▶ **What is expected**: Up to and including the line containing "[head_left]", set down each line of the entries below exactly, starting from the first, and leave out the rest.

___ Data in this exercise

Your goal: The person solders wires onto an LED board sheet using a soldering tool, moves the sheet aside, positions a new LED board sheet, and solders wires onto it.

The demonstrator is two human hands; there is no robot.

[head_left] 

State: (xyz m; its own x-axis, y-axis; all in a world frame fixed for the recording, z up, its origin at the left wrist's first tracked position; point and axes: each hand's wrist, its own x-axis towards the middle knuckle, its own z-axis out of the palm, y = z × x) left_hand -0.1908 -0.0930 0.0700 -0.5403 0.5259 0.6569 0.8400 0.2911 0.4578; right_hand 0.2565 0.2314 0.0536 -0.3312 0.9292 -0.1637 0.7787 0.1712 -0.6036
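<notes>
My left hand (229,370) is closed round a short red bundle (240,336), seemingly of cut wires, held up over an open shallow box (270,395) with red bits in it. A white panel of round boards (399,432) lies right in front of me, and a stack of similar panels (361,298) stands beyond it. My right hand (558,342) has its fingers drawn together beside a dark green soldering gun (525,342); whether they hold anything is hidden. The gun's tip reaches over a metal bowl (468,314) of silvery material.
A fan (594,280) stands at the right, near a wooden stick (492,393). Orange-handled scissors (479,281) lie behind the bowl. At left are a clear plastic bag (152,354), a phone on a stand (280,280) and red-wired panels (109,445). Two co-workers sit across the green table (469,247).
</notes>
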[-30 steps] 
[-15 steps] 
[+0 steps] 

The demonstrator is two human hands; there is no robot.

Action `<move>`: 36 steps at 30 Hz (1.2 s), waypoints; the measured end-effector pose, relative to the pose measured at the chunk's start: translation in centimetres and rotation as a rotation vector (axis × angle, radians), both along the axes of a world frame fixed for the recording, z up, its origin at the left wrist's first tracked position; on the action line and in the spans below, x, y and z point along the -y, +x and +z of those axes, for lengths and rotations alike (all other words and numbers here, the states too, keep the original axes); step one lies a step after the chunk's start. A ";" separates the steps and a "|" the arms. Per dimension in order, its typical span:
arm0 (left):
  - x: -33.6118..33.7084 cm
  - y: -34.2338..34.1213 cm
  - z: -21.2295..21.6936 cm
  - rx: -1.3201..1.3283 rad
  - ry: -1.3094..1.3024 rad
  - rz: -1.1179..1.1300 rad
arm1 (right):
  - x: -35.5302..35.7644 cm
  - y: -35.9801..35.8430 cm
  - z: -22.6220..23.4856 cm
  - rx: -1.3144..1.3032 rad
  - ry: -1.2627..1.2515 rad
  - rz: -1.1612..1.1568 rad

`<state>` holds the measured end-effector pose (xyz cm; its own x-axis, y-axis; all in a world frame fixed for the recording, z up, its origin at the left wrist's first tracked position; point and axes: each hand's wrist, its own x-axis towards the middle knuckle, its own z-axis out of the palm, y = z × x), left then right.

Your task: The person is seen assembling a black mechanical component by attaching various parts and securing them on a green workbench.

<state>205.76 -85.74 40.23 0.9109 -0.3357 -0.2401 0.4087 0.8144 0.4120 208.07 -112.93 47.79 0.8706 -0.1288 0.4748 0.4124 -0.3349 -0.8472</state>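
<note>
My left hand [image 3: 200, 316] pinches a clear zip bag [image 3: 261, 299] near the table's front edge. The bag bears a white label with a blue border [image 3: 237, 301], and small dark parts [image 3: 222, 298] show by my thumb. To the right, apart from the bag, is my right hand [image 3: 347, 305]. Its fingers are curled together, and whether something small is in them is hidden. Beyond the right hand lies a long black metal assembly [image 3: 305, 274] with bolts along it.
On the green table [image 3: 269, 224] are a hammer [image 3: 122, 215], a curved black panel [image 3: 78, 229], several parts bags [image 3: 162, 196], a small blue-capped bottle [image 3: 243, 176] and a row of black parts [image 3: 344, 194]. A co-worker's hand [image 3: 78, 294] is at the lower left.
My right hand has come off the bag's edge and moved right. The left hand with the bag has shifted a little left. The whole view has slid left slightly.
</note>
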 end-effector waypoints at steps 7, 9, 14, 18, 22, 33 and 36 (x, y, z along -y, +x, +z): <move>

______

▶ **Your response**:
Your goal: The person solders wires onto an LED board sheet using a soldering tool, moves the sheet aside, positions a new LED board sheet, and solders wires onto it.

The demonstrator is two human hands; there is no robot.

[head_left] 

This is the complete output for the exercise.